DAUGHERTY: I think the broad brush answer I could give to that is a lot of times the Hispanic or Latino culture tend to turn to faith-based, maybe like a priest or maybe the Catholic Church or whatever church they're affiliated with. And they really, truly believe in that healing when it comes to mental illness. And I'm glad you said doctor because at times, mental illness is a true chemical imbalance. And they do need medication. And I think the heightened awareness that our nation has put on mental health and the stigma on mental illness has really opened up doors for individuals to seek treatment.
MARTIN: So I want to be very clear that there's nothing good about what happened in El Paso. I want to be extremely clear about that. But I do want to ask you whether you, as a person who's worked in this field for quite some time, are you seeing a change in attitude at least where you are, that you are more able to speak about the work, that people are more open to it, that - an openness now that might not have been there before had people not experienced such an extreme event?

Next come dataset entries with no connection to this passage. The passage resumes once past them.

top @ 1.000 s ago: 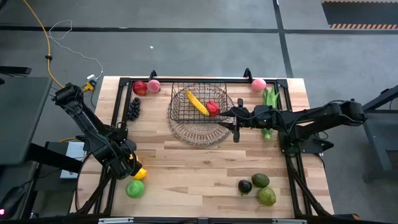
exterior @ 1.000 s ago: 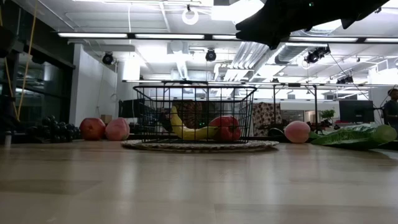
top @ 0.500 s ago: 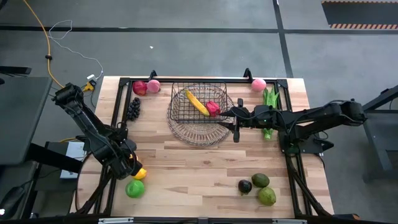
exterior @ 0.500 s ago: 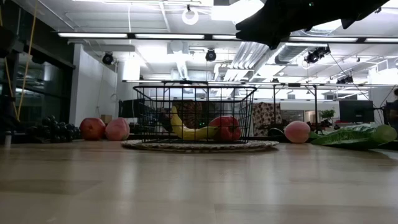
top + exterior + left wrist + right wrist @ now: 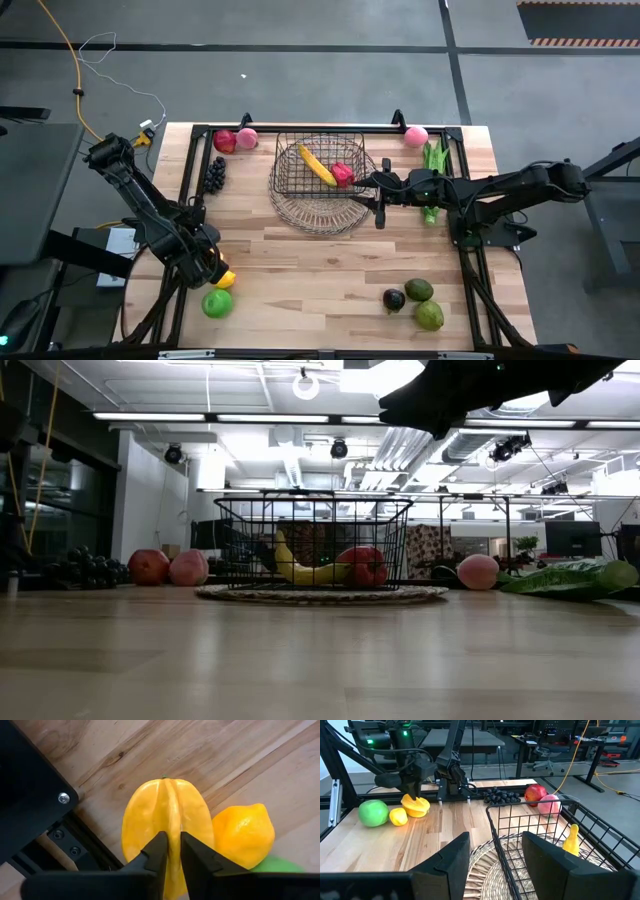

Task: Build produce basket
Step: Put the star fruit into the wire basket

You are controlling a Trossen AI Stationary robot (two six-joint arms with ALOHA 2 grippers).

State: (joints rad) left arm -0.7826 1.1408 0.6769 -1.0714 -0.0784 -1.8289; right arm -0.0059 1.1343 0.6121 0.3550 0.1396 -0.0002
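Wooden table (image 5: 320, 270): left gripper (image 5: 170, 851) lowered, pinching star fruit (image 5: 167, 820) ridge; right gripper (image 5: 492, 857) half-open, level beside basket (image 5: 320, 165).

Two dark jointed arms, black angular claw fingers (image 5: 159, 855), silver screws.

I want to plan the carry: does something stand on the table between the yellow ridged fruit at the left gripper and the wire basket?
Nothing visible does. The left gripper pinches a ridge of the yellow ridged fruit near the table's left front. From there to the wire basket the high view shows bare wood. The lemon and green apple lie on the side away from it.
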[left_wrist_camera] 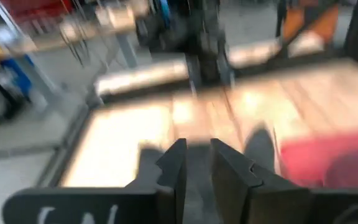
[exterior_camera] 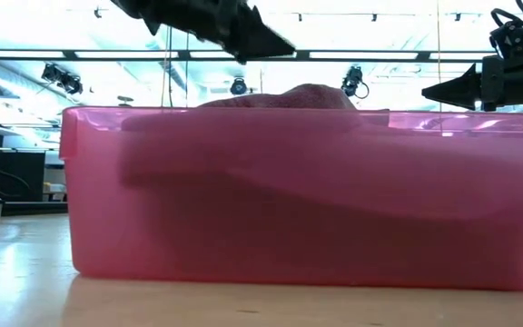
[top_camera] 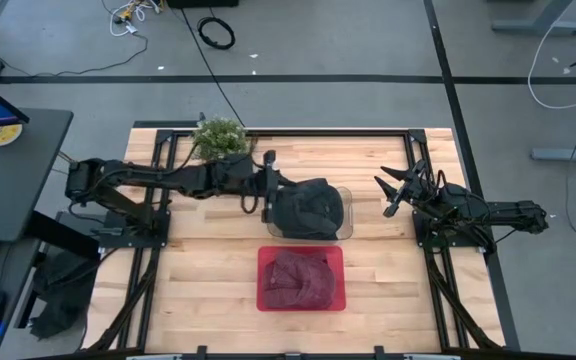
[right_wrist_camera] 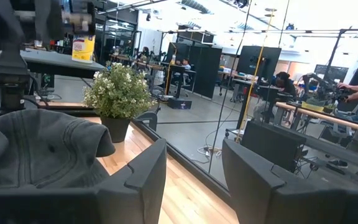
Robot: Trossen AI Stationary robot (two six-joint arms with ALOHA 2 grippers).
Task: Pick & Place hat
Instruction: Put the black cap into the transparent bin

DAUGHERTY: No, I think that's a great question. And I'd like to maybe target our first responders because police and fire and our sheriffs and our Border Patrol were all exposed to this. And that culture is a culture of they don't seek mental health help. And I have to tell you, since the incident, the openness and the willingness of our law enforcement and our firefighters to seek help and actually talk about their feelings has been a tremendous shift.
MARTIN: And now you know I'm going to ask how you're doing.
DAUGHERTY: You know, I get asked that every day. I have a lot of wonderful people checking on me. I'm doing good. I work with, you know, 650 superheroes, if I could use that term, that all stepped up regardless if they were a therapist or if they were one of our custodial staff. And we wrapped our arms around this community, and we continue to do so. And we will, as long as we need to, in order to make sure El Paso heals and remains the most amazing city that you could ever live in.
MARTIN: That's Kristi Daugherty. She is the CEO of Emergence Health Network. That's the largest mental health provider in El Paso County. Kristi Daugherty, thank you so much for talking to us.